CurlyQ is a utility that provides a simple interface for curl, with additional features for things like extracting images and links, finding elements by CSS selector or XPath, getting detailed header info, and more. It’s designed to be part of a scripting pipeline, outputting everything as structured data (JSON or YAML). It also has rudimentary support for making calls to JSON endpoints easier, but it’s expected that you’ll use something like jq to parse the output.
Installation
Assuming you have Ruby and RubyGems installed, you can just run gem install curlyq. If you run into errors, try gem install --user-install curlyq, or use sudo gem install curlyq.
If you’re using Homebrew, you have the option to install via brew-gem:
brew install brew-gem
brew gem install curlyq
If you don’t have Ruby/RubyGems, you can install them pretty easily with Homebrew, rvm, or asdf.
Usage
Run curlyq help for a list of subcommands. Run curlyq help SUBCOMMAND for details on a particular subcommand and its options.
NAME
curlyq - A scriptable interface to curl
SYNOPSIS
curlyq [global options] command [command options] [arguments...]
VERSION
0.0.16
GLOBAL OPTIONS
--help - Show this message
--[no-]pretty - Output "pretty" JSON (default: enabled)

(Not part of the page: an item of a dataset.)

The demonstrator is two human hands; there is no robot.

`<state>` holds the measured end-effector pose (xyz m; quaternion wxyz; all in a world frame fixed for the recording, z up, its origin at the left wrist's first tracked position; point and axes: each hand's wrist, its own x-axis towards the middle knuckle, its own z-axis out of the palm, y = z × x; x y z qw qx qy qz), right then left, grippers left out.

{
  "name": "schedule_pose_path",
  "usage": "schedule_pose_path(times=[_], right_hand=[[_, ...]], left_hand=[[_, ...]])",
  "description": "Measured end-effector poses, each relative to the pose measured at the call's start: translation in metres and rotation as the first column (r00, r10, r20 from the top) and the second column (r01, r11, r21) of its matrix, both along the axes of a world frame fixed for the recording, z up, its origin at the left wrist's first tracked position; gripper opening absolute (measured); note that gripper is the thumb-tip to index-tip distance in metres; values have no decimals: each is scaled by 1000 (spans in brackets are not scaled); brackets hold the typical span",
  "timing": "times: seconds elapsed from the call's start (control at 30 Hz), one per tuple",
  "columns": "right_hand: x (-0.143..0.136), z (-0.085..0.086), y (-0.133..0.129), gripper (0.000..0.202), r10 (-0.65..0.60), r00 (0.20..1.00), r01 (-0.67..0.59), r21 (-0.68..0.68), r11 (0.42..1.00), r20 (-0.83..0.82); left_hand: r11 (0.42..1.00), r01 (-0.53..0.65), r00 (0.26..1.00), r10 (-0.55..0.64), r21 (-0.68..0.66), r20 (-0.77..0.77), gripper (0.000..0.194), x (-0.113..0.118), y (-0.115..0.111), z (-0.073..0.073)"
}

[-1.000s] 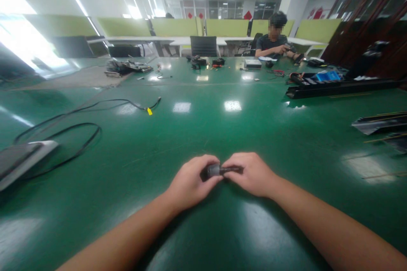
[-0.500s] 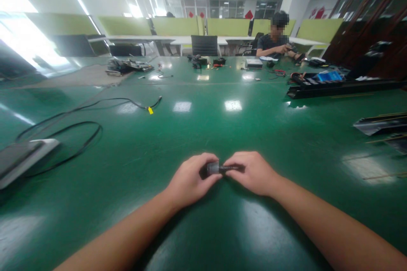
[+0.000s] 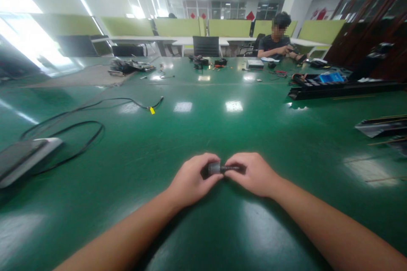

--version - Display the program version
-y, --[no-]yaml - Output YAML instead of json
COMMANDS
execute - Execute JavaScript on a URL
extract - Extract contents between two regular expressions
headlinks - Return all <head> links on URL's page
help - Shows a list of commands or help for one command
html, curl - Curl URL and output its elements, multiple URLs allowed
images - Extract all images from a URL
json - Get a JSON response from a URL, multiple URLs allowed
links - Return all links on a URL's page
scrape - Scrape a page using a web browser, for dynamic (JS) pages. Be sure to have the selected --browser installed.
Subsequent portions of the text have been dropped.